Agreements reached with regards to the three points for discussion:

  • Point 1 for discussion: the creation of a Threshold subcommittee of experts.

    • We have agreed to create a subcommittee for the Bug Bounty to manage the economic assessment and own the conversations with Immunefi and the different whitehats as representatives of the DAO. This subcommittee would be preferably composed by a member of the TG and a member of the IG, selected or volunteered for the task. These members need to be onboarded within the Immunefi dashboard for Threshold and maintain a fluent conversation with both the Immunefi team and the Threshold group of experts in charge of the technical assessment of the escalated reports.
  • Point 2 for discussion: Payment execution and holding of funds.

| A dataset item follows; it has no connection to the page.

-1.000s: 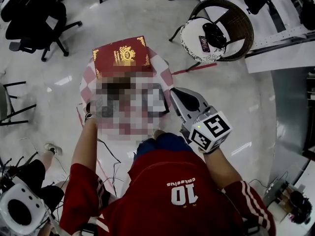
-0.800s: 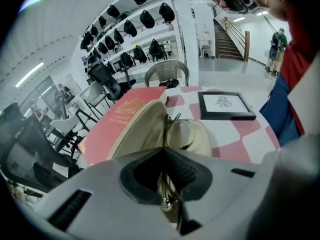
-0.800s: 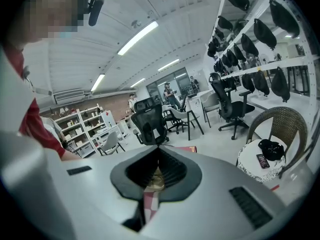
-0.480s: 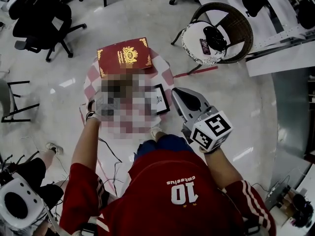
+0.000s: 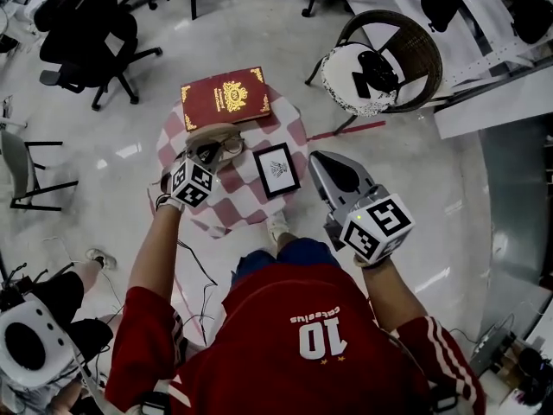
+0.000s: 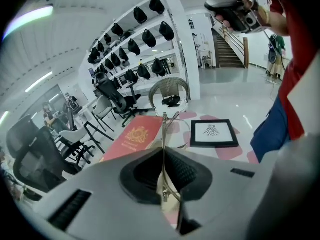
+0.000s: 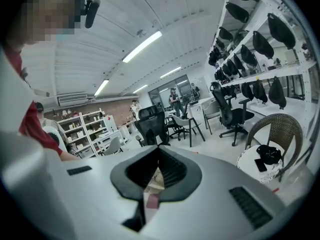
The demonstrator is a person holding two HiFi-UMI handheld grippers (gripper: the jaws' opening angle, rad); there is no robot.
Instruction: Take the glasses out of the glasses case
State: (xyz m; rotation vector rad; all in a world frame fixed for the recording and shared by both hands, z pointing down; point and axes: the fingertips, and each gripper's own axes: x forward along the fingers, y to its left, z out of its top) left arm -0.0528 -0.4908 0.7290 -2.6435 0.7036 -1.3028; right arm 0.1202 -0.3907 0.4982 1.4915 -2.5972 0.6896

    • We have agreed that Threshold’s Integrations Guild will maintain $200k in T as a budget earmarked for bounties in the range of Low-Medium severity levels.
    • Additionally, the Threshold Council will maintain a budget of approximately $300k as part of the project’s POL or as part of a diversification strategy guided by the Treasury Guild. This budget would be added to the IG budget to cover those High-Critical bounties, that according to our program range from $100K to $500K.
    • Monitoring of expenses: the Immunefi Bug Bounty expenses will be closely monitored by the Treasury Guild, it is necessary that the Bug Bounty subcommittee notify the TG of the status, preferably providing a monthly report.
    • Top up process: the funds will be topped up as part of the quarterly / half year budget request the guilds submit to the DAO. However, if there are many expenses, or the price of the T token drops significantly, an additional top up will be considered and discussed with the TG when the IG funds reach 60% of the initial budget.
    • Additions to the program: the addition of new code to the scope of the Bug Bounty program is likely to increase the amount of bug reports for Threshold, therefore this circumstance has to be considered to verify if an additional top up of funds is needed.
  • Point 3 for discussion : introducing an on-chain ratification to pay critical bug reports.

    • The introduction of an on-chain ratification as the sole tool to create the payment for critical bug reports has been rejected due to very reasonable arguments against it (see comments in this thread). However, in order to better face the payments for bounties in the higher range of our program, i.e., $100K - $500K, the introduction of a budget request via Governor might be needed. Reasons for this need would include budget overrun within the IG, T price drop, etc.
    • For transparency reasons, the Immunefi Bug Bounty description for Threshold will be updated to include a warning for whitehats, to consider that for high-range bounty payments Threshold may exceed the SLA established by Immunefi. Thus the payment for these High-Critical bounties will be delayed by a few hours or days to allow our process of governance to complete the required budget for the payment, which currently is approximately 14 days.

I hope this post has conveyed all that was discussed in our different meetings and forum. All questions and comments are welcome in order to better establish a process for the management of the Threshold’s Bug Bounty.